5.1 Specifying Component Names
 5.2 Component State
 5.3 Factors Determining a Component’s State
 5.4 Restrictions on the Data Component’s State

This section describes how to refer to the components of an NDF and outlines the general concept of a component’s state.

5.1 Specifying Component Names

Many NDF_ routines are capable of operating on more than one NDF component and use a character string holding one of the component names given in §2.1 to identify the component to be used. If required, these names may be abbreviated (to no less than 3 characters) and may be written using both upper- and lower-case characters. Thus:

‘DATA’, ‘Data’, ‘Variance’, ‘Var’, ‘UNIT’ and ‘hist’

could all be passed to NDF_ routines as valid component names. To avoid confusion between component names and other character strings which may occasionally have the same value, all component names in programming examples in this document are given with a capitalised first letter followed by lower-case, e.g. ‘Quality’.

Some NDF_ routines will also accept a list of components, in which the component names should be separated by commas, for instance:


Spaces may be included before and after component names, but may not be embedded within them.

5.2 Component State

Although the state of an NDF component is strictly an attribute of each individual component, it is nevertheless convenient to discuss it here because all components behave similarly in this respect, and the descriptions of component access which follow depend on understanding it.

A component’s state is a logical value which indicates whether or not that component has a value or is available for use. If a component’s state is .TRUE., then the component is said to be defined or in a defined state, whereas if its state is .FALSE., it is undefined or in an undefined state.4 The state of any NDF component can be determined from its identifier by specifying the component name in a call to the routine NDF_STATE. For example:

        CALL NDF_STATE( INDF, ’Variance’, STATE, STATUS )

will return a .TRUE. value if the NDF’s variance component is defined, i.e. if there are variance values available in the NDF which could be read into an application and used if required.
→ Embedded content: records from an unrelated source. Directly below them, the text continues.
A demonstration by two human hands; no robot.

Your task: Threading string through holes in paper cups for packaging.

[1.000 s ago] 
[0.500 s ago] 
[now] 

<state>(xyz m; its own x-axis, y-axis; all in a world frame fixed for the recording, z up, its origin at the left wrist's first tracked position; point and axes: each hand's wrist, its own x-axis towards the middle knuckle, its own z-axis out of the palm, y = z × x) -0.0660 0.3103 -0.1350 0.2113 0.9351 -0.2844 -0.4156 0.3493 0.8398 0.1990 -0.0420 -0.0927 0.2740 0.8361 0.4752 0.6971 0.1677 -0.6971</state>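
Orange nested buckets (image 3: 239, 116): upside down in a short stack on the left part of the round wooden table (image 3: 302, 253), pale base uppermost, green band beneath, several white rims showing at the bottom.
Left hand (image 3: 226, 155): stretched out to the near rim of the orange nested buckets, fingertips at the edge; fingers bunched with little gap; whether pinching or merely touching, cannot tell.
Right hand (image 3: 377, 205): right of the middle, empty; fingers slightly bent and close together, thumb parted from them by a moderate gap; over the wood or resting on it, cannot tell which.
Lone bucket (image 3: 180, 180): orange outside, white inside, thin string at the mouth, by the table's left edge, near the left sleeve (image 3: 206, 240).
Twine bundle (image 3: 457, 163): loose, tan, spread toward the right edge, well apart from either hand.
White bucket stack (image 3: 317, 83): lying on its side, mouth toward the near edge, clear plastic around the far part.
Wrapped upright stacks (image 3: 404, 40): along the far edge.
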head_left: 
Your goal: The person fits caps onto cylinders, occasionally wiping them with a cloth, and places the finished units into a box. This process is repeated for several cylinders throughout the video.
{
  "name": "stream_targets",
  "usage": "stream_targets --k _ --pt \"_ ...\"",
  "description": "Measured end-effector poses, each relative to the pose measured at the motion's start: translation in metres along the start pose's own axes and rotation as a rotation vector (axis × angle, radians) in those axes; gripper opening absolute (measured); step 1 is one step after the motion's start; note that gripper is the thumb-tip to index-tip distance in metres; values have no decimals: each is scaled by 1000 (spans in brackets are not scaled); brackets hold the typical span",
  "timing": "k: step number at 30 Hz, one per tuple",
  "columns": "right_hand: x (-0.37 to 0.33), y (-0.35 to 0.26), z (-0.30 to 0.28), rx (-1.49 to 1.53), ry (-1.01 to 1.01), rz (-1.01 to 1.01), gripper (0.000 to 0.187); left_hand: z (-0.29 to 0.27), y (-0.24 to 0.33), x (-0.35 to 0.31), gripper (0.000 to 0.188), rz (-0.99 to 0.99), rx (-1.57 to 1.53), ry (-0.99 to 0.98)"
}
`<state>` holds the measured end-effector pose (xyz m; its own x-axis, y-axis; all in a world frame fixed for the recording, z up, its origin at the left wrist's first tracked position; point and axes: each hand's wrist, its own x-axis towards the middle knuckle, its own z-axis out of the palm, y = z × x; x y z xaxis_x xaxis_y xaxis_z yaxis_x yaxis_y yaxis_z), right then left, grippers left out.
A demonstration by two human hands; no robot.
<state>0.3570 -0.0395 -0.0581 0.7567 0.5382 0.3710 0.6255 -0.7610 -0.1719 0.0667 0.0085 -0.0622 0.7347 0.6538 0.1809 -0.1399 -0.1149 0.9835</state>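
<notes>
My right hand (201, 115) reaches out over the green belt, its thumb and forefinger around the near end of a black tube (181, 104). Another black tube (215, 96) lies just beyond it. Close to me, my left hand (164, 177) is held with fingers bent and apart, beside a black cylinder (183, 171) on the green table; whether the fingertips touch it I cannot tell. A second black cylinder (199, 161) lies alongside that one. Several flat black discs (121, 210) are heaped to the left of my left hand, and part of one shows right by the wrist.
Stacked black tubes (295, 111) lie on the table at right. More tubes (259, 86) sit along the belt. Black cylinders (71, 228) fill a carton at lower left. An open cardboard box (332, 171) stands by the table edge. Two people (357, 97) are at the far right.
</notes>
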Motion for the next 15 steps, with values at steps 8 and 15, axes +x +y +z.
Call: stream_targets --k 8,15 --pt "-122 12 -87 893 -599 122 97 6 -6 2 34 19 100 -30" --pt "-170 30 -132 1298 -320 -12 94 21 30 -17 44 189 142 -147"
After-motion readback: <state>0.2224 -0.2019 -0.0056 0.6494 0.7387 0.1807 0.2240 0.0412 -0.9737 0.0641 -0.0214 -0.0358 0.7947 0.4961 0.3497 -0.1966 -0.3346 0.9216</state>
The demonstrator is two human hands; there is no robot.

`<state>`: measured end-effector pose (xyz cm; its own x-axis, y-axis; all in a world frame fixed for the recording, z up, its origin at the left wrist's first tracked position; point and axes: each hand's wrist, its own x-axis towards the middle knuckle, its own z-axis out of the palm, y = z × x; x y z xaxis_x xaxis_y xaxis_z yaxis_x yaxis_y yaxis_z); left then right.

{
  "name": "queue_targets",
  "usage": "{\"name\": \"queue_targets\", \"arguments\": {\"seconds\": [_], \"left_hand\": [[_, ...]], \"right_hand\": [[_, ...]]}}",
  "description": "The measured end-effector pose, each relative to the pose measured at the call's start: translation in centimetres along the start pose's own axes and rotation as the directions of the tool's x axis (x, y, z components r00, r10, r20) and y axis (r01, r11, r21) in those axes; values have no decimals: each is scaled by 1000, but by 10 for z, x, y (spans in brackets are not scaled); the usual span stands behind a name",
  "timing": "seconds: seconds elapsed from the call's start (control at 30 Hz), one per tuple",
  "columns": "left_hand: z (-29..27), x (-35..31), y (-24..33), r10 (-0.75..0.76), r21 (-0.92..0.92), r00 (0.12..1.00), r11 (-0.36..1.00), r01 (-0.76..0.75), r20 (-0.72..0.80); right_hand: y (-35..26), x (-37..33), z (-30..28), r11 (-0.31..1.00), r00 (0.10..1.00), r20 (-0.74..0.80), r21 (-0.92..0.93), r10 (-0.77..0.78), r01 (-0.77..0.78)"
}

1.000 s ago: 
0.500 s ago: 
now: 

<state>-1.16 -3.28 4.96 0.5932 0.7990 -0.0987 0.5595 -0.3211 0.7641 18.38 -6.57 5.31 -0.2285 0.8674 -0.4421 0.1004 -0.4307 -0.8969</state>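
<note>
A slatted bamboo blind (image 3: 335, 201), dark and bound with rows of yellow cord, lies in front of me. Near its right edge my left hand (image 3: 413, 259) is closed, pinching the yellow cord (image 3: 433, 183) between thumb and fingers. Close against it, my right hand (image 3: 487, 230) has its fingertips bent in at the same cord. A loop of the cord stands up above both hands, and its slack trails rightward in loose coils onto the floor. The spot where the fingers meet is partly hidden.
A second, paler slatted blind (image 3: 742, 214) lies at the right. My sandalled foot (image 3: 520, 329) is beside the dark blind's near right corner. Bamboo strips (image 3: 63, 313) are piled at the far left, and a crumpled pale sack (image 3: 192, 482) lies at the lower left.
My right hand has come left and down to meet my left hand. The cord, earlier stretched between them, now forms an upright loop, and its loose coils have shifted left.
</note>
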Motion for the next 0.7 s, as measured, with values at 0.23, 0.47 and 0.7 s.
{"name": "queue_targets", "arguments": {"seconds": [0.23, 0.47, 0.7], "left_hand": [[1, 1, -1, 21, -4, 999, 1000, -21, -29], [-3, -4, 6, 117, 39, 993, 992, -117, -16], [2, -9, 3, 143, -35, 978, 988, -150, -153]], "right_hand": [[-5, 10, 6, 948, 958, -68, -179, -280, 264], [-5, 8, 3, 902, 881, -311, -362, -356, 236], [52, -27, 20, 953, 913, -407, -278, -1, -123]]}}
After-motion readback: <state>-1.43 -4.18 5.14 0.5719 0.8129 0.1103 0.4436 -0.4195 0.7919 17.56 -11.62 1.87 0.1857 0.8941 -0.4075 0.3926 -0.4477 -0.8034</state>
An attempt to read values from an undefined component can result in an error, although the NDF_ system may take other appropriate action in some circumstances, depending on the component.
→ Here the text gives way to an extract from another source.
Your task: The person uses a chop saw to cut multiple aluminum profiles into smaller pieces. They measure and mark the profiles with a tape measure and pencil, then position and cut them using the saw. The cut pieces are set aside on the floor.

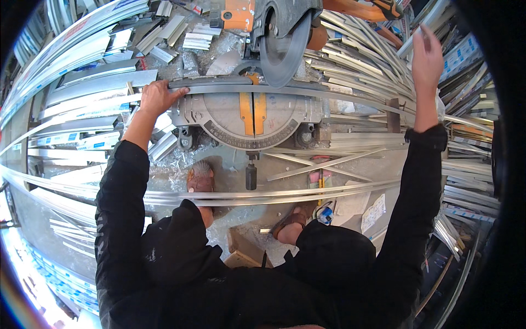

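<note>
A long thin aluminium profile (219, 89) lies across the miter saw (192, 109), along its fence. My left hand (160, 96) grips the profile at the left end of the fence, fingers over the far side and thumb stretched along it. Above the profile, right of the yellow slot insert (259, 113), is the saw blade (286, 52); whether it touches the profile I cannot tell. My right hand (427, 63) is raised at the far right, fingers stretched upward and apart from the profile. Nothing shows in it. The saw's orange-and-black handle (386, 10) is to its left.
Stacks of aluminium profiles (98, 88) fill the left side, and more long bars (356, 60) lie on the right. Two long bars (274, 196) cross in front of my legs. Short offcuts (198, 41) lie behind the saw. A cardboard box (246, 249) stands between my feet.
</note>
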A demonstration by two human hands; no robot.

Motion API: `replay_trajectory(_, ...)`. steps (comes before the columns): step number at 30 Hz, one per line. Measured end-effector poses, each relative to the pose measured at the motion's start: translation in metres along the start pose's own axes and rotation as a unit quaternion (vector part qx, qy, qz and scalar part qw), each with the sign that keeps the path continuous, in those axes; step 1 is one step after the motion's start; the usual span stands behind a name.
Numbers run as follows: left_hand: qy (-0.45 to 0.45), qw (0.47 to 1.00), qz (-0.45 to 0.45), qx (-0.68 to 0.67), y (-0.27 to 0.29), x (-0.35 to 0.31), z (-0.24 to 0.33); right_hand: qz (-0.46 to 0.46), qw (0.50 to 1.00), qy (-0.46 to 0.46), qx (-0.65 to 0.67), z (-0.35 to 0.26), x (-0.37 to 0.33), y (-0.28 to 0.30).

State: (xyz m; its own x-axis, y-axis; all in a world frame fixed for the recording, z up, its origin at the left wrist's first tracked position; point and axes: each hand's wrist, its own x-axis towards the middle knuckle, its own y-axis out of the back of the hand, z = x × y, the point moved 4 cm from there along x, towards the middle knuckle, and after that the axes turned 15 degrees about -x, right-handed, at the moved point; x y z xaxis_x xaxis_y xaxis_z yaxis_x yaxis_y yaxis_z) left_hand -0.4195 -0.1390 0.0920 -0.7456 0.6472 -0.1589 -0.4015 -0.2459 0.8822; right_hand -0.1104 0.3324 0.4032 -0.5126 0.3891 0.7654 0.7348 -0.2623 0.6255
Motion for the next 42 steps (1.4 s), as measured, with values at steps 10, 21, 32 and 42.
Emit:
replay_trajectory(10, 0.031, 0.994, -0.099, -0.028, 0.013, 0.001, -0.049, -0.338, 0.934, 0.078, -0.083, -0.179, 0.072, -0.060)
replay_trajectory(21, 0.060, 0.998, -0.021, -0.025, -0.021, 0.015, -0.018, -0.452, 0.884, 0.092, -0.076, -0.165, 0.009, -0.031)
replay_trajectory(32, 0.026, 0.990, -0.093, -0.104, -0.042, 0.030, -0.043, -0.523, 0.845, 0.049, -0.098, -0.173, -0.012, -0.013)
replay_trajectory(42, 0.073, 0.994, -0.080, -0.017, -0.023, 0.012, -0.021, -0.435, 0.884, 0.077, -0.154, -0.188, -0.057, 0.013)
In common with most NDF_ routines which take a component name as an input argument, a list of components may also be supplied to NDF_STATE, for example:

        CALL NDF_STATE( INDF, ’Dat,Var,Lab’, STATE, STATUS )
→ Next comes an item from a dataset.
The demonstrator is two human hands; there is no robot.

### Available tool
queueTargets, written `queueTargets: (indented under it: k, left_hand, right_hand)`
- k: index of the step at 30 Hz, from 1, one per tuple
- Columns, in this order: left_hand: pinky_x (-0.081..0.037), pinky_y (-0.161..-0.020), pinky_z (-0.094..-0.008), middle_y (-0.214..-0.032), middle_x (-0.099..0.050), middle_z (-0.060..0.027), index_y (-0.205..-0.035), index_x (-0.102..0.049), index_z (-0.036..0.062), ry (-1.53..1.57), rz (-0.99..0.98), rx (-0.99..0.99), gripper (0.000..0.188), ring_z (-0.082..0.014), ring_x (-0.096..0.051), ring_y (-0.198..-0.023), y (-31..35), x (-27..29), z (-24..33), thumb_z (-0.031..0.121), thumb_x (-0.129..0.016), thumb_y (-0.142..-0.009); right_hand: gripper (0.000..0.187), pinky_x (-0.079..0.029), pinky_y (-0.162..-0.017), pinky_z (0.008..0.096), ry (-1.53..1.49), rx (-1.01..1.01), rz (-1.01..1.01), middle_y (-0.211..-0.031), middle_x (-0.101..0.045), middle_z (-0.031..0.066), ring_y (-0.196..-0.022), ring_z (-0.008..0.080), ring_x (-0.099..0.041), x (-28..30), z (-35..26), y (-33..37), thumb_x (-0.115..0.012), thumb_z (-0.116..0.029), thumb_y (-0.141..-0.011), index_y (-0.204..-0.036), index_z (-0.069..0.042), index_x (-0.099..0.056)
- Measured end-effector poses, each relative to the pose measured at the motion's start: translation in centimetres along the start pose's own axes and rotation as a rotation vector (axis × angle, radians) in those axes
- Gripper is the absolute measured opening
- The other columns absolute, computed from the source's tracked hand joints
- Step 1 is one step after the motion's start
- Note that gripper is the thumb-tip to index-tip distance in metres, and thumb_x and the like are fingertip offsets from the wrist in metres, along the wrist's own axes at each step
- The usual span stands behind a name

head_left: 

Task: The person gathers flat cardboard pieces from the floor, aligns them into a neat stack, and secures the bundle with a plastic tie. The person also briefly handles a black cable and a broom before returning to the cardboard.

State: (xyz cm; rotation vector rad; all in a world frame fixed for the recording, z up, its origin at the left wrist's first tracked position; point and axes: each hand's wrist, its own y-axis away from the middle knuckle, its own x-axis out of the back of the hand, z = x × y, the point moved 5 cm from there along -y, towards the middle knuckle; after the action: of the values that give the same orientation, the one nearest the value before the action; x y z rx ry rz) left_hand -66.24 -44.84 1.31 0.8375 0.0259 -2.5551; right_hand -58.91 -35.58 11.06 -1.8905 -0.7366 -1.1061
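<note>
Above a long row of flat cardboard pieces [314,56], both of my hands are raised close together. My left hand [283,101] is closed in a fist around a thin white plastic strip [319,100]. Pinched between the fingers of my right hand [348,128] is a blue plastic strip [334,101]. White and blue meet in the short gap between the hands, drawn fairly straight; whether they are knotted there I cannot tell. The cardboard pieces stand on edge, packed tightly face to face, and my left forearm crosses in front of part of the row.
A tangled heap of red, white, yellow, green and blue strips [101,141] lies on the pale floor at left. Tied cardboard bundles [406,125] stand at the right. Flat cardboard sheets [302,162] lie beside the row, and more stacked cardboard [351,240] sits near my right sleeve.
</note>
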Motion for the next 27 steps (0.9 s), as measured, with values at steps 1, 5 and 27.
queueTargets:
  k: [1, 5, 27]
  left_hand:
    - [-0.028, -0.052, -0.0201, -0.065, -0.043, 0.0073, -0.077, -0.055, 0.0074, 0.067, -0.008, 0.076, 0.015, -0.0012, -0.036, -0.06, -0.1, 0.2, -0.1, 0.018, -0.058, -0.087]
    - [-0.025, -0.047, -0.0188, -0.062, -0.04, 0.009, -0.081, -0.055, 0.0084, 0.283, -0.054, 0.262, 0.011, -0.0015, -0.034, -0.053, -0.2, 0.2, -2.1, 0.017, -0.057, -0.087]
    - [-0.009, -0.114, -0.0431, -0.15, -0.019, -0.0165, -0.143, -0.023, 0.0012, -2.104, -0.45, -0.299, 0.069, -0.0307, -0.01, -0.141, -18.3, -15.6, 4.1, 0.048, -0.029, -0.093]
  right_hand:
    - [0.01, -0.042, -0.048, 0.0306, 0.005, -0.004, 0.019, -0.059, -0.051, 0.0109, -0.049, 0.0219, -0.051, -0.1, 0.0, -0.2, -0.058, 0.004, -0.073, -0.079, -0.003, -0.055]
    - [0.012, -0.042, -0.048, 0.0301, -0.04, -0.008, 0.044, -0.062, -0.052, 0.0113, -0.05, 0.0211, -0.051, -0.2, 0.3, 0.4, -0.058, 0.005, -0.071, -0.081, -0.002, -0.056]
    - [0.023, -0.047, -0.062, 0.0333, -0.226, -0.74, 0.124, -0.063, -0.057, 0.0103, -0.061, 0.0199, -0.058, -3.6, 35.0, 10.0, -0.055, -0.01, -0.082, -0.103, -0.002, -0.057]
In this case, the routine will return the logical “AND” of the values which would have been obtained for each component alone, so in this example a .TRUE. value will be returned via the STATE argument only if all three of the data, variance and label components are available.

5.3 Factors Determining a Component’s State

When an NDF is first created, all its components start out in an undefined state and they become defined only when values have been assigned to them. Note that with the exception of the history component (see §22.3), there is no separate concept of component “creation” in the NDF_ system – i.e. there is no need to “create” a component before assigning a value to it, and a component cannot “exist” without also having a value. The method by which values are assigned depends on the individual component, and is discussed in later sections.

The opposite process, i.e. of resetting a component to become undefined, is more straightforward and is the same for all components. It is performed by the routine NDF_RESET, which takes the name of a component or a list of components in the same way as NDF_STATE. For example:

        CALL NDF_RESET( INDF, ’Data,Variance,Units’, STATUS )

would reset the state of the three named components, making their values unavailable and therefore effectively erasing them.

5.4 Restrictions on the Data Component’s State

So long as an NDF data structure is accessible to the NDF_ system (i.e. so long as at least one valid NDF identifier still refers to it) the state of its components can be manipulated freely by assigning values and making calls to NDF_RESET. However, when the final identifier referring to an NDF is annulled, that NDF is released from the NDF_ system. At this point, the resulting data structure must be a valid NDF if it is subsequently to be accessed by other applications.

This requires that at least the data component should be in a defined state at this point (all other NDF components are optional, but the data component must be present if the data structure as a whole is to be valid). An error will result if this is not the case, since this probably indicates a programming fault which has resulted in failure to assign values to the data component. However, this error will not result if the NDF_ system does not have the right to modify the data structure (i.e. if it was accessed only for reading) because the fault could not then have been in the current application.

4A component’s state as defined by the NDF_ system should not be confused with the state of data objects as defined by the underlying data system HDS. An “HDS-undefined” primitive object is normally regarded as illegal by the NDF_ system and provokes an error. The “NDF-state” of a component is instead related to the existence or non-existence of HDS objects, although not always in an obvious fashion.